Targeted proteomic assays may be useful for diagnosing and staging Alzheimer's disease and related dementias (ADRD). We evaluated the performance of a 120-marker central nervous system (CNS) NUcleic acid Linked Immuno-Sandwich Assay (NULISA) panel in samples spanning the Alzheimer's disease (AD) spectrum.

METHODS

Cross-sectional plasma samples (n = 252) were analyzed using NULISAseq CNS panel from Alamar Biosciences. Receiver-operating characteristic (ROC) analyses demonstrated the accuracy from NULISAseq-tau phosphorylated at threonine 217 (pTau217) in detecting amyloid (A) and tau (T) positron emission tomography (PET) positivity. Differentially expressed proteins were identified using volcano plots.

RESULTS

NULISAseq-pTau217 accurately classified A/T PET status with ROC areas under the curve of 0.92/0.86; pTau217 was upregulated in A+, T+, and impaired groups with log₂-fold changes of 1.21, 0.57, and 4.63, respectively, compared to A−. Of interest, TAR DNA-binding protein 43 (TDP-43) phosphorylated at serine 409 (pTDP43-409) was also upregulated in the impaired group and correlated with declining hippocampal volume and cognitive trajectories.

DISCUSSION

This study shows the potential of a targeted proteomics panel for characterizing brain changes pertinent to ADRD. The promising pTDP43-409 findings require further replication.

Highlights

The NULISAseq pTau217 assay was comparable to the Simoa pTau217 assay, both utilizing the ALZpath antibody, in detecting amyloid positron emission tomography (PET) positivity, each with areas under the curve greater than 90%.
Nineteen proteins were differentially expressed in participants with mild cognitive impairment (MCI) compared to those who were unimpaired.
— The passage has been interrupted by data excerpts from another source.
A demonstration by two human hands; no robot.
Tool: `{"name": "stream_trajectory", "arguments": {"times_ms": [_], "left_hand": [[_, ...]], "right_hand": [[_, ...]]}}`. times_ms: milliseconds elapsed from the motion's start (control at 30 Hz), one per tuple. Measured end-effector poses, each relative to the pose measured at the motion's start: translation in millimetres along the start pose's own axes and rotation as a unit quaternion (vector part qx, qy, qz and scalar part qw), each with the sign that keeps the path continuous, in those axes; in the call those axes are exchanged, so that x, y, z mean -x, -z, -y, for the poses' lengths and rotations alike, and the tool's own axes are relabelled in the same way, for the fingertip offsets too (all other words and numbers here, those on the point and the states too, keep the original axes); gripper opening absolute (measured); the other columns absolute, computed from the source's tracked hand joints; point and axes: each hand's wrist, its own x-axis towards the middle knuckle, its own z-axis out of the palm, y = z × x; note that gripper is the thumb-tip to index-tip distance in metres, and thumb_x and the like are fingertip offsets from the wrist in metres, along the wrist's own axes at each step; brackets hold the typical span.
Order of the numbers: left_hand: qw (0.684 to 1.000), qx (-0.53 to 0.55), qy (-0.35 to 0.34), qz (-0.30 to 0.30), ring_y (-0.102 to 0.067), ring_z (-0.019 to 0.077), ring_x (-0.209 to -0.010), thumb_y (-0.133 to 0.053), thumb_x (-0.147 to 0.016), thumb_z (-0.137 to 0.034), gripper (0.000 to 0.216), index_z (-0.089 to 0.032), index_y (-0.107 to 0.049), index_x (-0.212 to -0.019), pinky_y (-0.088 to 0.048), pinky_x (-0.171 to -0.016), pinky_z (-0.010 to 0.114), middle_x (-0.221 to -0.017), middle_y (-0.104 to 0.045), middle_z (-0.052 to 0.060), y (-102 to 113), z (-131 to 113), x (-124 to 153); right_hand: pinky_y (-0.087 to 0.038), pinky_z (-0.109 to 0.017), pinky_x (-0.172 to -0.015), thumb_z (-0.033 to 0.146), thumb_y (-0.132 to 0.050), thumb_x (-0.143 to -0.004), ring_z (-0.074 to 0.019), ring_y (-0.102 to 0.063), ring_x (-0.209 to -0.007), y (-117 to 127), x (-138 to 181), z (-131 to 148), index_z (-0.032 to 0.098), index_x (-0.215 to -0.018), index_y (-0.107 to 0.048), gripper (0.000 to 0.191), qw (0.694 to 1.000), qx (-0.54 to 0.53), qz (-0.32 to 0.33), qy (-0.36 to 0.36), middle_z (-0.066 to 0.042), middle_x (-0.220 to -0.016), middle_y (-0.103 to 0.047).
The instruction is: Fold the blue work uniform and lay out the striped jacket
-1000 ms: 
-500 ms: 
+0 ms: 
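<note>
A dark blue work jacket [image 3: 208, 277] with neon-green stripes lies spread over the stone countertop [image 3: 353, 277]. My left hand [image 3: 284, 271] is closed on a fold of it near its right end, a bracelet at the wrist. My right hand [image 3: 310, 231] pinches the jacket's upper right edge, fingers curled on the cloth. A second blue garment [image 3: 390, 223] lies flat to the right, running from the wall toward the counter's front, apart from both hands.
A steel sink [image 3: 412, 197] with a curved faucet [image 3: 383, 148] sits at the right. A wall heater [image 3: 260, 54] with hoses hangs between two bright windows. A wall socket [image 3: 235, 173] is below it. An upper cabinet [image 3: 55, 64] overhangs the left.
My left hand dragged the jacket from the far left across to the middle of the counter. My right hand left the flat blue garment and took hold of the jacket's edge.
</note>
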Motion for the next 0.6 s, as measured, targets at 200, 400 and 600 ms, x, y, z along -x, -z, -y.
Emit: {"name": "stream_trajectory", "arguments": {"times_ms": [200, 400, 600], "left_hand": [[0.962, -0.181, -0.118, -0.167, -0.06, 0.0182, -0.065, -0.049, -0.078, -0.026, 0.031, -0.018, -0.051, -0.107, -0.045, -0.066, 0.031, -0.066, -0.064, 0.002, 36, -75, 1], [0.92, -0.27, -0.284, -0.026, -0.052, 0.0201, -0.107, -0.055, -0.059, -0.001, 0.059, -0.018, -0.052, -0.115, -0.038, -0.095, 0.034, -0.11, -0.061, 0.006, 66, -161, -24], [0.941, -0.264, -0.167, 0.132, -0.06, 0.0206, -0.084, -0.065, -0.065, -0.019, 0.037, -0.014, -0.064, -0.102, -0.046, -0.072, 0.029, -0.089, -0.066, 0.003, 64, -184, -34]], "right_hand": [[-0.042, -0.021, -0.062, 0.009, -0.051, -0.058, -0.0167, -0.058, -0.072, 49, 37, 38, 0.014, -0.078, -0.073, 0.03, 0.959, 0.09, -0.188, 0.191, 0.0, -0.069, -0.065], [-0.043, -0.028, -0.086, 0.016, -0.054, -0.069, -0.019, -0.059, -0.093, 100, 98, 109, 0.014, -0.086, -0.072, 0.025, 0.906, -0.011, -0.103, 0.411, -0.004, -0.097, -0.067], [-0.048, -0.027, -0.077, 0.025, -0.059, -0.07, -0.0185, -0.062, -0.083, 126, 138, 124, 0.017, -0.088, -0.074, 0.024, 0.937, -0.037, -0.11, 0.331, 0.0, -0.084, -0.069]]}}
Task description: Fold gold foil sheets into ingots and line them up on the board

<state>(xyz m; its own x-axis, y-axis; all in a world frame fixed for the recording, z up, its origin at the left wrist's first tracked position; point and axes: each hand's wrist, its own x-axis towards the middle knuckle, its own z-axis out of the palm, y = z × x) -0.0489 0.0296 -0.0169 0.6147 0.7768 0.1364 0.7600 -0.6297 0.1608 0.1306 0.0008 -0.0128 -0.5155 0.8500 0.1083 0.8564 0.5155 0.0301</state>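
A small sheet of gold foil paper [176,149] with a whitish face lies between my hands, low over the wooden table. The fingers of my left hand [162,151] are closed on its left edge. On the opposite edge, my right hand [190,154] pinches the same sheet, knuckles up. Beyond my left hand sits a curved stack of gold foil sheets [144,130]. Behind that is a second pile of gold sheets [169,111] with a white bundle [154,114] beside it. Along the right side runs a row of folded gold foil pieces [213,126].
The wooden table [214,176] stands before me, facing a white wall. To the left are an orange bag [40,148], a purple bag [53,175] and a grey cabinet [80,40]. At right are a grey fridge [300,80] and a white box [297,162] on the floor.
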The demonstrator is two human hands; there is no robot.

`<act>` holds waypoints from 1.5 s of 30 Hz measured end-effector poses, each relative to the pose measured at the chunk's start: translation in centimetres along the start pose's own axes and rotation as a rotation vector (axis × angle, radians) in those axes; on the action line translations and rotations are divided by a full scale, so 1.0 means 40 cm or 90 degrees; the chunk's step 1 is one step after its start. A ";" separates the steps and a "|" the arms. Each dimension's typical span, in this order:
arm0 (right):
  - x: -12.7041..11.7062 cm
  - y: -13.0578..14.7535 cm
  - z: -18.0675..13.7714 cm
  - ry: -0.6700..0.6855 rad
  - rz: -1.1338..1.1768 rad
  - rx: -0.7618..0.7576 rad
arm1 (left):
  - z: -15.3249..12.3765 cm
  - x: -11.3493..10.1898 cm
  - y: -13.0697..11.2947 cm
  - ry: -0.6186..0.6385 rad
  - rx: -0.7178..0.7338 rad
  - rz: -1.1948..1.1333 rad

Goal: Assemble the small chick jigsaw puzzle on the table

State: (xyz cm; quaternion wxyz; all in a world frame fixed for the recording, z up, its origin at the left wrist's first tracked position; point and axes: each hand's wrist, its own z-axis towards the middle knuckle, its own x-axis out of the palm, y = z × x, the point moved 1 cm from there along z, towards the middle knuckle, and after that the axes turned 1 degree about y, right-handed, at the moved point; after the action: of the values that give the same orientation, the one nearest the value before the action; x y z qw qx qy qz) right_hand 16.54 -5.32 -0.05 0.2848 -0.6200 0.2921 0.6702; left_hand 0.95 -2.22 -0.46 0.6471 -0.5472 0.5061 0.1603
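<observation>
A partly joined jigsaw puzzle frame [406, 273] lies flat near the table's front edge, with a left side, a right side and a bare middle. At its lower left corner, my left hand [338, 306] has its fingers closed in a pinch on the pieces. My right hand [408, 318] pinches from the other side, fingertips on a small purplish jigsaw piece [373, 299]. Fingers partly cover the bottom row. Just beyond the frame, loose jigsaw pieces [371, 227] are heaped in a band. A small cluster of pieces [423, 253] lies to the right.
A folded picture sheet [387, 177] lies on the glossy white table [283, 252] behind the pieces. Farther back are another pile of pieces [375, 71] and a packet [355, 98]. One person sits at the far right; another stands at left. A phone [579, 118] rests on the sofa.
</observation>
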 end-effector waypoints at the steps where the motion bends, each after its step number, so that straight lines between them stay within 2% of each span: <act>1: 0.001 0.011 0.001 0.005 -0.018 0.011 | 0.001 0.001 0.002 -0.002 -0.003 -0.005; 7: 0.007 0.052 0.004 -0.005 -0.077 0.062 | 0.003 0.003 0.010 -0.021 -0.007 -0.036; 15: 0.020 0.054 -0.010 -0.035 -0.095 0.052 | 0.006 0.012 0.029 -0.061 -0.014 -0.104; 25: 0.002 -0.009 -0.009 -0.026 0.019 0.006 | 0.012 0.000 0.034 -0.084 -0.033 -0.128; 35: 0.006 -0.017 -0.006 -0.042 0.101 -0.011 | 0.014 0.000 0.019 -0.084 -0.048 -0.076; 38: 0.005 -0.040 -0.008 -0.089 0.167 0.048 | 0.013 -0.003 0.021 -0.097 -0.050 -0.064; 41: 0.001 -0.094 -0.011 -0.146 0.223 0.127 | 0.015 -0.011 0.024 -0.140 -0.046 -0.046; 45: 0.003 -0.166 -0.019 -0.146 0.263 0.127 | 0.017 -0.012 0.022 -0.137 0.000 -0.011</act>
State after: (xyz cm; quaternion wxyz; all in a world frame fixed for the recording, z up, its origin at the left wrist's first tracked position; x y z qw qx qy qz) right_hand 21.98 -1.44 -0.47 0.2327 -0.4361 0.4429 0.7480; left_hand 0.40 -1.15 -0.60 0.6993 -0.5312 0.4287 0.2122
Markers of non-AD proteinopathies such as pTDP43-409, oligomeric alpha-synuclein, and huntingtin (HTT), were among those upregulated in MCI.
High levels of plasma pTDP43-409 were associated with worsening hippocampal atrophy and cognitive decline, clinical indicators of limbic-predominant age-related TDP-43 encephalopathy (LATE), compared to those with low pTDP43-409.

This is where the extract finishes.